Mrs. B  liked it found it very refreshing; she found it to have a soft sweetness and an aftertaste of marshmallows.
5 , 5

#9 Still Fanta
Very sweet and rather syrupy, the tangy orange was there, but more subdued than in most others. As an orange soda, this wasn’t great, but for nostalgia reasons I still really like it.
6 , 5

#10 San Peligrino
To start, there was a fresh flavour of orange juice and a medium-to-high level of fizz. Quite tangy and refreshing, this was somewhat reminiscent of orange juice and lemonade.
8, 7

#11 Abbondio 

Medium-high fizz, fresh orange fruit flavour and some creamy hints of vanilla. Rather nice, possibly a touch on the sweet side but it doesn’t really take away from the drink that much.
7, 5
#12 Luscombe St. Clements
This use Sicilian Oranges and Raw Cane Sugar. Medium fizz with a slight orange sourness, not too sweet and quite fresh a hint of the bitterness you get from Bitter Lemon and int he UK this is the closest I have found to what I think Bitter Orange would taste like. As such it very refreshing a good thirst quencher.
8, 8


#1 Orangina
#2 Luscombe St. Clements
#3 San Pelligrino



I’m quite a fan of bitter lemon and as I could not, sadly, get hold of any Schweppes Bitter Orange, in the spirit of innovation, I decided to make my own.

On with the recipe:

Juice & zest of 3 large oranges

Pith of 1 orange

1/2 tsp of Chili Powder

1 tsp Cinchona Bark

4 tsp Citric Acid

300ml Granulated Sugar

100ml of Water

Quite pleasant, with fruity orange flavours and a dry, bitter finish. Cooling and very, very refreshing. I still prefer bitter lemon, but this is a close runner-up.


1st Step Cocktail
The bourbon and bitters gave it a feel of an Old Fashioned and the Orangina gave it the same aftertaste that the orange twist gives to an Old Fashioned. Complex and refreshing, I think only by using a good qaulity orange soda like Orangina could you pull this off.
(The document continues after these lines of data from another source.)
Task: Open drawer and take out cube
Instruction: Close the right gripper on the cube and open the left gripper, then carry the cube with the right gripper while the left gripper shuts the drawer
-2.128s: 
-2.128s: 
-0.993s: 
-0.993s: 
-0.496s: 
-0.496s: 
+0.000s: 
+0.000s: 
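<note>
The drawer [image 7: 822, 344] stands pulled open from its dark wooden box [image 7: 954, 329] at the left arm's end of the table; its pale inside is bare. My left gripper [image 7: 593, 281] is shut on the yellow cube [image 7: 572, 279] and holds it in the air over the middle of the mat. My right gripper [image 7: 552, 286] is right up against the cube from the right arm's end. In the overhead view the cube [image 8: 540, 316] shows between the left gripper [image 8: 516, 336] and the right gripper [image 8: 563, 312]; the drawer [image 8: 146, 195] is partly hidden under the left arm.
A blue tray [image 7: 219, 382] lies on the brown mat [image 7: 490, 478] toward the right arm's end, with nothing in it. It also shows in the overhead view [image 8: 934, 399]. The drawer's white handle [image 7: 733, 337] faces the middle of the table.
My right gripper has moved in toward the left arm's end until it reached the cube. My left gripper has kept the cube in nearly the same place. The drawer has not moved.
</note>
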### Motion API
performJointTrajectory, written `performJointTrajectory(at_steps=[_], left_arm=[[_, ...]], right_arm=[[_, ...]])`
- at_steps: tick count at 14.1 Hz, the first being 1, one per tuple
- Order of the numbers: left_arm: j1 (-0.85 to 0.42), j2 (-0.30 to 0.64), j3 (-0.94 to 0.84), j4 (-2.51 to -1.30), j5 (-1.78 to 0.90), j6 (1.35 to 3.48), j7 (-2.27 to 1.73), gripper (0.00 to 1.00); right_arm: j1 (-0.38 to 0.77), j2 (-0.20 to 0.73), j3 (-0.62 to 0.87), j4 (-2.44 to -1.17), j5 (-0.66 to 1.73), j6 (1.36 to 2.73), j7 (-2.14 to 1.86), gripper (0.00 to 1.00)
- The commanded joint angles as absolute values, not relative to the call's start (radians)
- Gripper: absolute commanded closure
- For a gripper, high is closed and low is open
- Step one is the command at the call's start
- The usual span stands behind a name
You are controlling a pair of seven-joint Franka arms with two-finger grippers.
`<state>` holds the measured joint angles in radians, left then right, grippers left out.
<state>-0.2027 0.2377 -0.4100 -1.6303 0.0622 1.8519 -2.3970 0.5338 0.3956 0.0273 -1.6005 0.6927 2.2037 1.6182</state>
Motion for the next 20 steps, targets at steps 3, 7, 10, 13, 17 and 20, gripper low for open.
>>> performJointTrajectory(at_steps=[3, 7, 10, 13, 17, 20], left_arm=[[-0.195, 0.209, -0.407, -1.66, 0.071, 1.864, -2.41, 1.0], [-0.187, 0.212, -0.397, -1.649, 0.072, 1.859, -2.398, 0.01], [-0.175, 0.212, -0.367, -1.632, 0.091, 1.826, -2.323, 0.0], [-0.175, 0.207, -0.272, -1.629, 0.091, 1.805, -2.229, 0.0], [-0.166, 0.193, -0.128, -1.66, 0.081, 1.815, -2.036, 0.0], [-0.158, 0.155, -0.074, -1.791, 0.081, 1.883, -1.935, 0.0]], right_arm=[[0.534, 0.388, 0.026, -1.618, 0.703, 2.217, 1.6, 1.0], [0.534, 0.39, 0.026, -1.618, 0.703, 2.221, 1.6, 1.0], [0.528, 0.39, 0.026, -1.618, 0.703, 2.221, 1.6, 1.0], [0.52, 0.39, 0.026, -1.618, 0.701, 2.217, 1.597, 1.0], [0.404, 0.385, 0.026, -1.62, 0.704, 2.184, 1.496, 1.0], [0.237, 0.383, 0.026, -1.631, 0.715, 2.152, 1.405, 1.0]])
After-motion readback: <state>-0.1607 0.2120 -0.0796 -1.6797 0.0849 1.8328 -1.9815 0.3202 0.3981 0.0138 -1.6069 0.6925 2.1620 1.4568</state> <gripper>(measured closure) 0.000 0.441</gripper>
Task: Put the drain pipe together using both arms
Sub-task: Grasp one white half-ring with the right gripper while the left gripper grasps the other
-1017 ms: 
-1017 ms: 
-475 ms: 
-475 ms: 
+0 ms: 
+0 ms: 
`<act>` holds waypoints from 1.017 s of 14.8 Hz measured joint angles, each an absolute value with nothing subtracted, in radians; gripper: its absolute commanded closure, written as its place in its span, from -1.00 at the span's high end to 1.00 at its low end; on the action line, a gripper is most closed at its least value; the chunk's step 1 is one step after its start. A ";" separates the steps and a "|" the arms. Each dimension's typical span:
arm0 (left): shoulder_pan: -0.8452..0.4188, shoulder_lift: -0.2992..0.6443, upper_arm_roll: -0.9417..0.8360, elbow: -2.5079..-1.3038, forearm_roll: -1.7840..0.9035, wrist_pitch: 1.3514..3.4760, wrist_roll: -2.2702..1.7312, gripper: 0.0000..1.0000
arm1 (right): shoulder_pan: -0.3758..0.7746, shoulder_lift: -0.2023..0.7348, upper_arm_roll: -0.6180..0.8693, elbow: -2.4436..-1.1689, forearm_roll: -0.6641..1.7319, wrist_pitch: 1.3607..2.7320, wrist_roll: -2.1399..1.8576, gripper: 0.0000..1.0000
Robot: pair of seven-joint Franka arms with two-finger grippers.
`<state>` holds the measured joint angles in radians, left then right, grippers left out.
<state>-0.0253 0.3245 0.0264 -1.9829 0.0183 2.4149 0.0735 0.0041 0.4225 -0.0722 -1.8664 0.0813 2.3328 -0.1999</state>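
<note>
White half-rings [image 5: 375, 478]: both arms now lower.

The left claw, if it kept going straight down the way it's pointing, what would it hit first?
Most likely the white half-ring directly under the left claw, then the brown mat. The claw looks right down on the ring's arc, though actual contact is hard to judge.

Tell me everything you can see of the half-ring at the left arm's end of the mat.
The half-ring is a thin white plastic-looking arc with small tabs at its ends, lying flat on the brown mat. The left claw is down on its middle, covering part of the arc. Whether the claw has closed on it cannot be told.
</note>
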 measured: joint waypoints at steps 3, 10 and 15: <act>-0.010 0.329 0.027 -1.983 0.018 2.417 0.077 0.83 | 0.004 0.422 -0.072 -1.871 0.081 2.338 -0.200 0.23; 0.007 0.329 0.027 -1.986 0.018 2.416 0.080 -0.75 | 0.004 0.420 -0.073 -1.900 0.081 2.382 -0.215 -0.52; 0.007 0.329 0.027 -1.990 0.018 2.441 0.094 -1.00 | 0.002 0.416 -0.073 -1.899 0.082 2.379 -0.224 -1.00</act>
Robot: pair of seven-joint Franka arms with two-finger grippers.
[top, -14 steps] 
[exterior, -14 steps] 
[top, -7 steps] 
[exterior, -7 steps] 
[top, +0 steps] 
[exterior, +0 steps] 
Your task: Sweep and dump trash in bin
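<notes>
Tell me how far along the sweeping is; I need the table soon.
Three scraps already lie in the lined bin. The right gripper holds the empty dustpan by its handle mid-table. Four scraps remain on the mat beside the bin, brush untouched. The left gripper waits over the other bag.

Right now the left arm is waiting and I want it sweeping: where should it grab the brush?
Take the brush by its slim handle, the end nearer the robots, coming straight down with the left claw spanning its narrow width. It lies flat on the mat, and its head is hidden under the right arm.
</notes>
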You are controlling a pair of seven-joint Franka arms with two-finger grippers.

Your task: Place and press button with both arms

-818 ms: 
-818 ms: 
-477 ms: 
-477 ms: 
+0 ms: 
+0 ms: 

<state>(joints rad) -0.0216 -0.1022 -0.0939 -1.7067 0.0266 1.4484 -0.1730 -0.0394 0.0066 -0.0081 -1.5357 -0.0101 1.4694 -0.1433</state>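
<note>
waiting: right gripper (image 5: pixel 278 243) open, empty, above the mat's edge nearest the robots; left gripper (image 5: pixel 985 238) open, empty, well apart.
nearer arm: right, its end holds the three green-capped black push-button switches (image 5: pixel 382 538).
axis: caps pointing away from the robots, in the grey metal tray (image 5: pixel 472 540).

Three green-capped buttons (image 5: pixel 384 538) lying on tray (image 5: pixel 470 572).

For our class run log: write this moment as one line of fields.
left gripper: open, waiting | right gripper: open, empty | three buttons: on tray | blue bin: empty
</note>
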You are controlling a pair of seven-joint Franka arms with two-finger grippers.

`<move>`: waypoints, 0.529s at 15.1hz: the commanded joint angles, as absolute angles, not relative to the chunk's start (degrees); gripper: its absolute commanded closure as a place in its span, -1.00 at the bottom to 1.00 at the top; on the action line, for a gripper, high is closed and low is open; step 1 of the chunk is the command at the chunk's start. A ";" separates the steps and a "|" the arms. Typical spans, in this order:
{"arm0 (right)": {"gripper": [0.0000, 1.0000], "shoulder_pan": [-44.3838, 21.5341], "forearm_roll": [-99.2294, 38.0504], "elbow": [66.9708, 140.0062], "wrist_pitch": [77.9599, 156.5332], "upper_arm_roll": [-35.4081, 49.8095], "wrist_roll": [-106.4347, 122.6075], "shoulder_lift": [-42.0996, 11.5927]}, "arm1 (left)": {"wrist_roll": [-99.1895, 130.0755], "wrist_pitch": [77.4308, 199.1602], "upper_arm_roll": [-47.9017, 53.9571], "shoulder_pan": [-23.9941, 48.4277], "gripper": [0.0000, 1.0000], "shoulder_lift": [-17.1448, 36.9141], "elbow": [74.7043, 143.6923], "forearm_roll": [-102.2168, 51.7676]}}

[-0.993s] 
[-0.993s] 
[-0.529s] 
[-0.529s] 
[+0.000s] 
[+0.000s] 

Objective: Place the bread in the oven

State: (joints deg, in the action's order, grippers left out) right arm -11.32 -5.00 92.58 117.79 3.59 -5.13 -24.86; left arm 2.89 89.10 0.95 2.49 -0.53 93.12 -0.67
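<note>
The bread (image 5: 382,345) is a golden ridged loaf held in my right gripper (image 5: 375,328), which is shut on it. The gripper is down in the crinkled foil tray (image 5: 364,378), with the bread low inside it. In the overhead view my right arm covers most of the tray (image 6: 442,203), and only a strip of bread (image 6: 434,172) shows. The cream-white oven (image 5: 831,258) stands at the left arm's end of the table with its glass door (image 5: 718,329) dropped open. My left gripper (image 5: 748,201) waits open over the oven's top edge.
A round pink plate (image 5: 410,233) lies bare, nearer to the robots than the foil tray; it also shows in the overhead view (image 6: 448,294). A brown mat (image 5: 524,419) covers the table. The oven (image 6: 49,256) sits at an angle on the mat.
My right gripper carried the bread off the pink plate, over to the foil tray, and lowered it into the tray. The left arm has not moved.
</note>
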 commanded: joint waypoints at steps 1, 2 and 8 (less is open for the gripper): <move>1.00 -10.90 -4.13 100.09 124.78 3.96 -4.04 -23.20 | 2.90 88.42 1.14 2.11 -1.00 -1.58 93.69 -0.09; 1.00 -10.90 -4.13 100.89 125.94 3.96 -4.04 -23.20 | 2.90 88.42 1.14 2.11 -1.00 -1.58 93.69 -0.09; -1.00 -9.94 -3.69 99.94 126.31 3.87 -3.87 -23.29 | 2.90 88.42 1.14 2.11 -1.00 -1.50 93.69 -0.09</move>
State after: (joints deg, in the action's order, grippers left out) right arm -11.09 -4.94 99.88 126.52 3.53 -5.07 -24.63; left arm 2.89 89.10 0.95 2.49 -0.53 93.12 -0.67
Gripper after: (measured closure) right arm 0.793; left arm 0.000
This is an Old Fashioned for beginners.

Harvey Wallbanger
I used one of the still drinks, Juiceology Manadarin, Cardamom and Ginger, for this drink. It was very clean, with some vanilla and herbal notes, fresh orange and a hint of spice and fire from the juice. There was quite a lot of flavour and I’d advise using quite a clean, crisp vodka to stop too much flavour interfering with the other flavours of the drink.

Bronx Fizz
Packed with flavour: the herbal complexity of the vermouth, the dryness of the gin and one of the vermouths, and the sweetness of the Orangina and the other vermouth, all tied together by the Angostura Bitters. It also had a tangy orange finish. Quite refreshing, I thought it would make a pleasant aperitif.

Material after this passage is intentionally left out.